Trois ans est un âge à la fois délicieux et épuisant. Ils parlent, inventent des mondes entiers, ont des opinions bien arrêtées, et n'ont toujours aucune idée de quoi faire quand la frustration frappe. Les meilleures activités pour cette étape nourrissent l'imagination tout en leur apprenant, sans en avoir l'air, à attendre, choisir et nommer ce qu'ils ressentent.
Le jeu d'imitation : le moteur de cet âge
- La malle à déguisements : des foulards, un vieux chapeau, des lunettes sans verres, un sac. Aucune règle. Laissez-les décider qui ils sont aujourd'hui.
- La clinique des peluches : un ours « malade », des pansements et une petite couverture. Particulièrement utile avant une vraie visite chez le médecin.
- Le magasin imaginaire : des emballages vides du garde-manger, un sac, et des bouchons en guise de pièces. Compter, patienter son tour, et beaucoup de vocabulaire.
- Le coup de fil imaginaire : appeler mamie pour de faux et discuter.
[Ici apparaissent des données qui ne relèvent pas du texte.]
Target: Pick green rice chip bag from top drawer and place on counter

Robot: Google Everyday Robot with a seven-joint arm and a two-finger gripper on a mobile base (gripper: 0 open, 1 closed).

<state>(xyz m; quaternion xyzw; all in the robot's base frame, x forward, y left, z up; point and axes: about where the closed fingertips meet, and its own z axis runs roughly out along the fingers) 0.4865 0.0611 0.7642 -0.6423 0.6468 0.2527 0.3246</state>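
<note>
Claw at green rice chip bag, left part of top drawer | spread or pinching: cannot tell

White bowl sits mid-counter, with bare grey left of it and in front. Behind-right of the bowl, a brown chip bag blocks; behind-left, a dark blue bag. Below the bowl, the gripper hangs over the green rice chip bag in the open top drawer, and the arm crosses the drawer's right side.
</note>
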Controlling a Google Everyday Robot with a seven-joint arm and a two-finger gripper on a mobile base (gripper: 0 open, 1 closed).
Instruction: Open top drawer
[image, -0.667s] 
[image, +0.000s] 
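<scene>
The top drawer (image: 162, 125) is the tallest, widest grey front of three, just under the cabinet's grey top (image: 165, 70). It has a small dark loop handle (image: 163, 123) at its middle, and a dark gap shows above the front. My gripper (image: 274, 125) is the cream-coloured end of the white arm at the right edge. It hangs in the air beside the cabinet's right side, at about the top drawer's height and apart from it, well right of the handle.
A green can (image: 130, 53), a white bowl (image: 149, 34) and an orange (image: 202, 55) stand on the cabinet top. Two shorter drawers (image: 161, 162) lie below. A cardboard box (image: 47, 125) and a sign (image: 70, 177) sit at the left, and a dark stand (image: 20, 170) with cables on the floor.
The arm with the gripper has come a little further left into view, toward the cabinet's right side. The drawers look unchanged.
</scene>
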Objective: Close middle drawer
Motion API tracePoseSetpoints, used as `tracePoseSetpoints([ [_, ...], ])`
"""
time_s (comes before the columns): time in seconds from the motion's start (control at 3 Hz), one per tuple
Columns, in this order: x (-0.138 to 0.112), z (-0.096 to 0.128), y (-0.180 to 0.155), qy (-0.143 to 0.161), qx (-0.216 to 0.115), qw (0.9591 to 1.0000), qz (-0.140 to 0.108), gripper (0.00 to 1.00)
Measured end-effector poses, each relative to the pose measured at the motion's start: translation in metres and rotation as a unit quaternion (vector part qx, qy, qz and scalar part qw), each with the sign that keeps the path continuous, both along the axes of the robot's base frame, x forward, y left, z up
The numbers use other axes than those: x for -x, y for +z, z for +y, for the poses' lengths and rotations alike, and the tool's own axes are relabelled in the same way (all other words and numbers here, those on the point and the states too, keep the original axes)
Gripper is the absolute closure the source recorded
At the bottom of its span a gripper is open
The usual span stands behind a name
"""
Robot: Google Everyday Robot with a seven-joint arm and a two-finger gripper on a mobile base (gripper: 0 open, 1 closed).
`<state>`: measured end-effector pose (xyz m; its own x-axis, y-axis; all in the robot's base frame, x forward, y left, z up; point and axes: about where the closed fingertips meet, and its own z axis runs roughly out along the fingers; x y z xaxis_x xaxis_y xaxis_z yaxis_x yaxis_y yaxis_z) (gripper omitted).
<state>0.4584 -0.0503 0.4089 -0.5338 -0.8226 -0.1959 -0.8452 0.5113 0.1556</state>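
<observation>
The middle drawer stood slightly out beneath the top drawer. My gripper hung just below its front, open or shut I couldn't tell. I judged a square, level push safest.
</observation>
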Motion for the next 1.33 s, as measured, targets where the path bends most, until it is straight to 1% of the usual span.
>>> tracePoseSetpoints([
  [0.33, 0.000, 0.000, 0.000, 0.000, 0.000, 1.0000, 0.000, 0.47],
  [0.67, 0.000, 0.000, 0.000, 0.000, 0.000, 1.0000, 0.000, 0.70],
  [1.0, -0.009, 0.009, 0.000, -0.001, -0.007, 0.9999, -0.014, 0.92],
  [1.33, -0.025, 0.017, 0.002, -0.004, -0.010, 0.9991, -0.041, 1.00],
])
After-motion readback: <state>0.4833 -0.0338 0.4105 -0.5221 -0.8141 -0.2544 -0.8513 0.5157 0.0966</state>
Vous entendrez des détails surprenants sur leur journée.
Les mains et la concentration
- La peinture à l'éponge : une éponge de cuisine coupée en morceaux devient un tampon. Moins salissant que les pinceaux, plus joli résultat.
- Pâte à modeler sur un dessin : dessinez un contour simple et laissez-les le remplir de petites boules de pâte.
- Le tri par couleur : des bouchons, de gros boutons ou des cubes triés dans des pots.
- L'enfilage : de grosses pâtes tubulaires et un lacet. Économique, classique, absorbant.
- Arroser les plantes : un petit arrosoir et une vraie mission quotidienne, toujours au même moment.
Des activités pour les grandes émotions
- L'échelle de la colère : dessinez un escalier en papier et demandez sur quelle marche ils se trouvent quand ils sont fâchés. Le simple fait de nommer la colère fait déjà baisser la tension.
- La respiration de la fleur : sentir une fleur imaginaire, souffler une bougie imaginaire. Assez simple pour qu'ils l'utilisent seuls plus tard.
- Le coin calme : un coussin et deux livres, sans aucune punition associée, juste un endroit où redescendre.
- Le meilleur et le pire : au dîner, chacun raconte le meilleur et le pire moment de la journée. Ça devient vite une habitude.
Pour les jours où vous n'avez plus rien à donner
- La chasse au trésor d'intérieur : cachez cinq objets et donnez des indices oraux depuis le canapé.
- La cabane sous drap : deux chaises et un drap. Vingt minutes de calme, au minimum.
Comment proposer une activité sans essuyer un « non » catégorique
- Commencez à jouer vous-même : asseyez-vous et démarrez seul, sans les inviter. La curiosité attire plus fort qu'une invitation directe, qui à cet âge déclenche souvent un refus automatique.
- Donnez un rôle, pas un ordre : au lieu de « range tes affaires », essayez « tu es le chauffeur du camion qui transporte les cubes ». Le jeu d'imitation résout la moitié des batailles du quotidien.
- Laissez-les changer les règles : si la pâte à modeler devient de la nourriture pour dinosaures, tant mieux. L'activité que vous aviez prévue n'est jamais plus importante que celle qu'ils ont inventée.